Gemütlich, gehässig, gezeichnet: "Die Wiener Bohème" in der Albertina

„Aussi möcht‘ i!“: Unter diesem Motto drängen sich in einer Zeichnung von Ernst Stöhr Menschen in einem überfüllten Zugwaggon. Karl Pippich imaginierte auf seinem Blatt dazu eine Maus, die in einem Käfig gefangen war. Seinen Kollegen Adolf Boehm überkam der Fluchtimpuls eher, wenn er sich vorstellte, eine Ausstellung im Wiener Künstlerhaus zu besuchen.
Die Blätter, die noch bis 12. 10. in einer eher nicht überfüllten und keineswegs zum Reißaus verleitenden Ausstellung in der Wiener Albertina hängen, sind Ergebnisse eines Zeichenwettbewerbs, wie ihn die „Wiener Hagengesellschaft“ gerne veranstaltete. Zu einem vorgegebenen Motto (ein anderes Thema lautete: „Hin is er!“) mussten die Teilnehmer rasch Ideen zu Papier bringen, als 1. Preis winkte eine große Melange (der 2. Preis war eine kleine Melange, der 3. ein Schnaps, der 4. eine Zigarre.)

Was blieb, war eine Zeitkapsel in Form einer Sammelmappe, die die Gesellschaft 1905 an die Albertina übergab und die von der Kuratorin Elisabeth Dutz nun aufgearbeitet wurde. Es bietet sich ein Bild der „Wiener Bohème“, die, wie so vieles in Österreich, ein bisschen behäbiger, trinkfester und gemütlicher wirkt, als man sich Vergleichbares anderswo, etwa in Paris oder New York, so vorstellt. Nichtsdestotrotz ermöglicht die Ausstellung einen erhellenden und ungewohnten Blick auf ein Milieu und fügt der prominenten Marke „Wien um 1900“ eine Facette hinzu.
Lose Vereinigung
Die „Hagengesellschaft“ war dabei keine etablierte Künstlervereinigung, sondern eine eher lose Runde von Künstlern, die sich ab 1880 vornehmlich in dem vom Wirt Josef Haagen geführten „Blauen Freihaus“ und im Café Sperl, beide in der Gumpendorfer Straße in Wien-Mariahilf, traf. Man tarockierte, trank, diskutierte – und zeichnete und malte eben auch.

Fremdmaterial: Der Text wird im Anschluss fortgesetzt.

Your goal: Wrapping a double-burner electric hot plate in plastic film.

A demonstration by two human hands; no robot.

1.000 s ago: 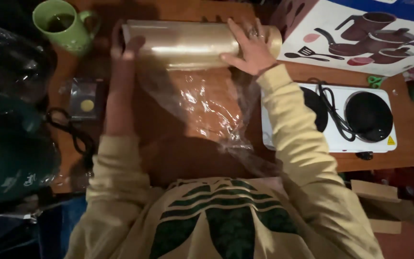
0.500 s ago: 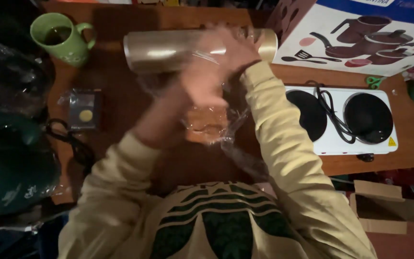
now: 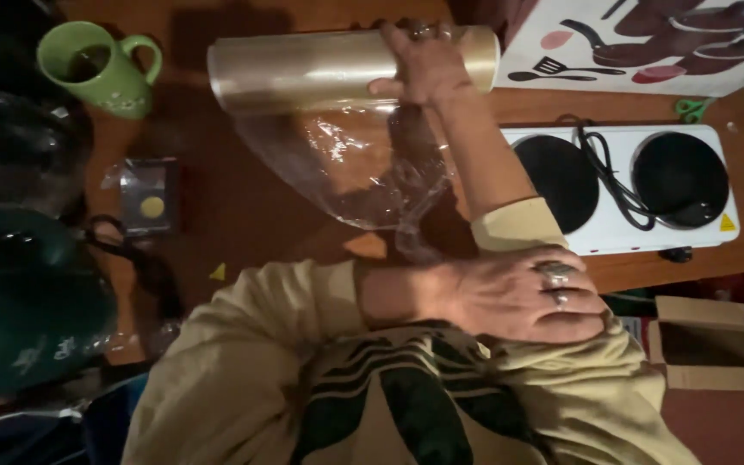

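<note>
A large roll of clear cling film (image 3: 303, 71) lies across the far side of the brown wooden table (image 3: 243, 215). A crumpled sheet of film (image 3: 346, 168) hangs loose from it toward me. My right hand (image 3: 428, 65) grips the roll near its right end, the forearm bare. My left hand (image 3: 523, 297), with rings on it, reaches across my body and clasps the cream right sleeve (image 3: 518, 228) near the elbow, where the cuff is bunched up.
A green mug (image 3: 101, 69) stands at the far left. A white two-burner hot plate (image 3: 622, 185) with its black cord sits on the right, a printed cookware box (image 3: 647, 43) behind it. There is a small dark box (image 3: 150, 194), dark bags at left, a cardboard box (image 3: 708, 340).
My left hand has left the roll's left end, crossed over and taken hold of the right sleeve, which is now pushed up. The right hand stays on the roll.
</note>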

So manche Zeichnungen, die in der Albertina erhalten blieben, sind Insider-Witze aus der Kunstszene: Mit bunten „Farbenscherzen“ machten sich einige Künstler etwa über die neue „Mode“ des Impressionismus lustig, in Karikaturen übertrieben sie die körperlichen Eigenheiten des jeweils anderen, wobei der untersetzte, rotnasige Landschaftsmaler Anton Nowak, genannt „Wack“, ein besonders dankbares Ziel gewesen sein muss.

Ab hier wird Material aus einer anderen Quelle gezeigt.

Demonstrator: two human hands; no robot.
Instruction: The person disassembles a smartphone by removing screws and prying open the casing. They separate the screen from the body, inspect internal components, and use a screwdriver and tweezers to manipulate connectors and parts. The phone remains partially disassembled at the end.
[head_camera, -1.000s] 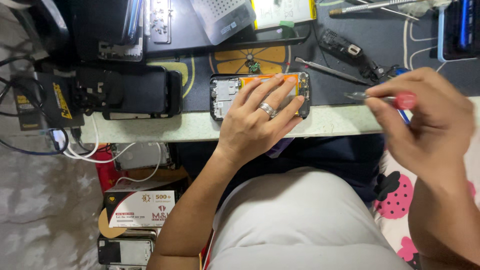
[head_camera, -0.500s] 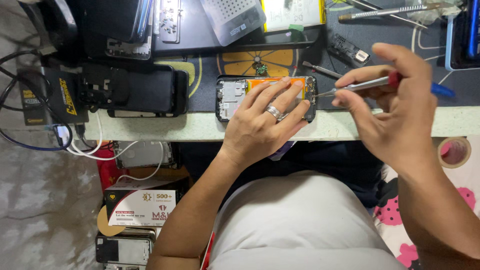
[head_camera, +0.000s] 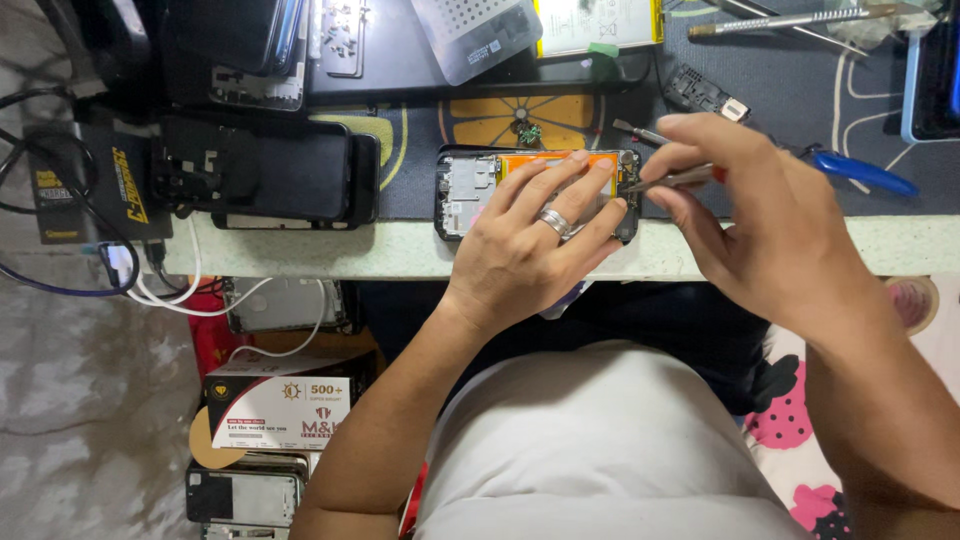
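Two hands (head_camera: 540, 250), one opened phone (head_camera: 470, 190), one screwdriver (head_camera: 680, 180)

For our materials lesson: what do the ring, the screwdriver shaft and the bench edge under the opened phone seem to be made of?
Ring on the left hand: polished silvery metal, it glints.
Screwdriver shaft in the right hand: bare grey metal, likely steel.
Bench edge: pale, smooth, matte, perhaps stone or laminate; the look leaves it open.

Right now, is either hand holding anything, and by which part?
The right hand grips a thin screwdriver by its shaft, near the red handle. The left hand lies flat on the opened phone, pressing rather than gripping.
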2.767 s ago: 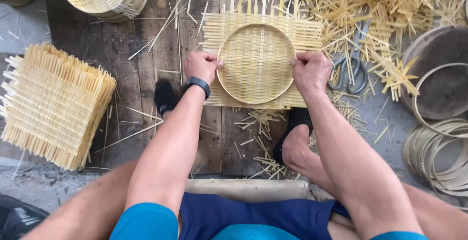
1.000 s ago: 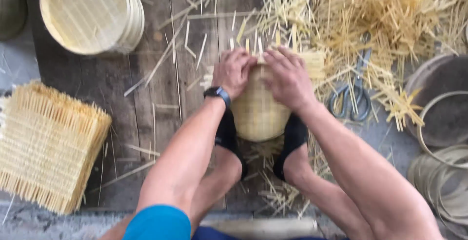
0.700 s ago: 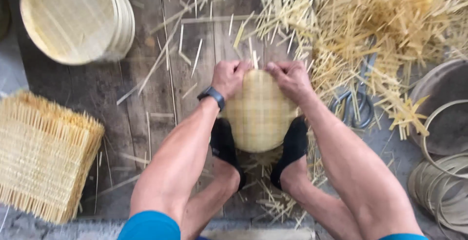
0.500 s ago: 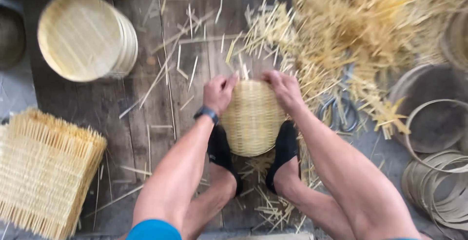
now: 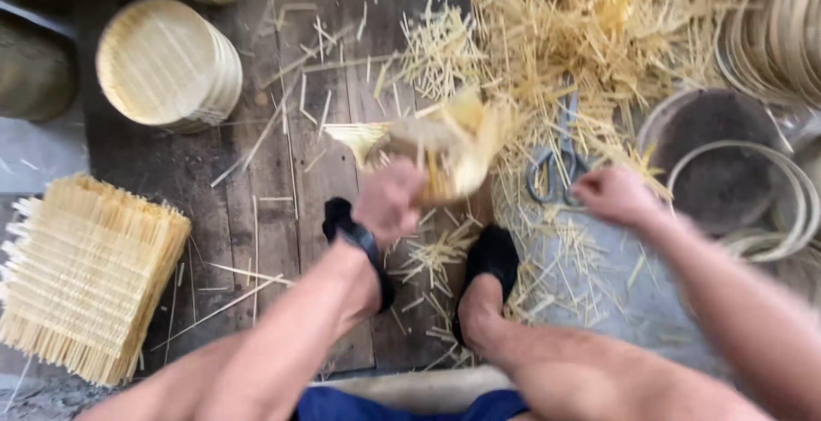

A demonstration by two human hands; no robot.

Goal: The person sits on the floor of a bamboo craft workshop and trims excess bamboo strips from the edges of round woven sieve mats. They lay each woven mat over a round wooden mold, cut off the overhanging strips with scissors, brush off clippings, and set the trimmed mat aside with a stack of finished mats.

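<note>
My left hand (image 5: 389,203) grips a pale woven bamboo basket piece (image 5: 445,143) and holds it up above the wooden boards, blurred by motion, with loose strip ends sticking out. My right hand (image 5: 617,196) is off the piece, fingers curled, hovering to the right near a pair of metal scissors (image 5: 556,164) that lies among bamboo strips. Both of my feet in black socks (image 5: 492,254) rest on the boards below the piece.
A stack of square woven bamboo mats (image 5: 81,275) lies at the left. A stack of round woven trays (image 5: 167,62) sits at upper left. A heap of loose bamboo strips (image 5: 599,36) covers the upper right, beside a dark round bowl (image 5: 727,160) and bamboo hoops (image 5: 782,32).
Both hands were pressing the woven piece down between my feet. Now my left hand has lifted it off the boards, and my right hand has let go and moved right.
</note>
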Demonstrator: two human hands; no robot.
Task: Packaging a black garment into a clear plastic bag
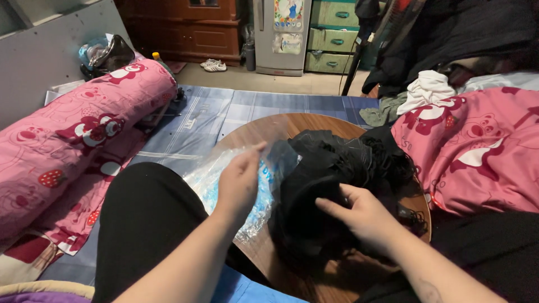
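While the left hand [238, 182] pinches a thin, slippery clear plastic bag [224, 174] at its top edge, the right hand [365, 216], fingers loosely spread, presses soft, light black fabric [331, 168] at three o'clock.

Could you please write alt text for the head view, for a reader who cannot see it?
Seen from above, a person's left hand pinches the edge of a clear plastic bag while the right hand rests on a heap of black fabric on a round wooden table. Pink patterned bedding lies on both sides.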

Man entwickelt in der Schau keine rückhaltlosen Sympathien für diese Männerrunde: Der Umgangston und der Schmäh muss mitunter derb gewesen sein, auch die Königsdisziplin des Wieners, die Nörgelei, lässt sich aus so manchen Blättern ablesen. Es ist eine Erinnerung daran, dass das, was rückblickend als Aufstieg zu einer reinen, hohen und aufgeklärten Kunst dargestellt wird – „die Moderne“ – auch gehörigen Wirtshausmief mit sich trug.
Ästhetisch ist vieles von dem, was die Hagengesellschaft hinterließ, der zeittypischen Bildproduktion näher als der Avantgarde. Das soll aber nicht darüber hinwegtäuschen, dass viele der Wirtshausbrüder in der „Wiener Moderne“ zentrale Rollen spielten: Künstler wie Josef Engelhardt, Johann Victor Krämer, Anton Nowak oder Alfred Roller waren 1897 neben Gustav Klimt Gründungsmitglieder der Secession, deren wichtigste Zeitschrift, „Ver Sacrum“, sich üppig aus dem Skizzenfundus der Hagengesellschaft bediente.
Jene, die den Aufstieg in den elitären Secessionisten-Zirkel nicht vollzogen, gründeten 1900 den „Hagenbund“, eine weitere wichtige Künstlervereinigung, die zuletzt in einer Schau des Leopold Museums aufgearbeitet wurde. Viele Namen von damals sind, wenn überhaupt, heute nur mehr Kennern bekannt. Doch sie bildeten den Boden, auf dem Wiens Aushängeschilder wuchsen.